The underlying biologic mechanisms that allow for development of concurrent T/NK LGLL and MBL are also unknown; however, several intriguing possibilities exist. First, it is possible that the clonal T/NK LGLL disease in our patients is a direct reaction to the aberrant B-cell populations, not unlike the proposed role of other stimuli such as viral infection, allograft, and self-antigens.8 Because only 9 patients had underlying rheumatoid arthritis or other autoimmune disease, the recognition of MBL in patients with T/NK LGLL may provide another source of antigenic stimulation that provides a route to eventual development of an LGL proliferation.

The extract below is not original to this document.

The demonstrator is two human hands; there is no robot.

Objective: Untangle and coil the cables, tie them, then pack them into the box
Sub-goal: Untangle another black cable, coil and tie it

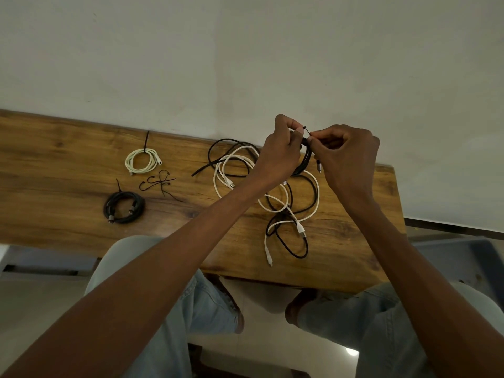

Second, because antigenic drive in patients with CLL or marginal zone lymphomas has been described, it is possible that these MBL-like populations are driven or dependent on the T/NK LGLL.15,16 Third, it is possible that both T/NK LGLL and MBL are independent clonal reactions to as yet undefined chronic antigenic stimulation.

A prior report has established concurrent B-cell dyscrasia in patients with T/NK LGLL.5 We extend the spectrum of B-cell disorders to include MBL, as well as HCD and multiple myeloma. The incidence of MBL proliferations (16%) seems much higher than in the general population and may reflect altered immune status in patients with T/NK LGLL.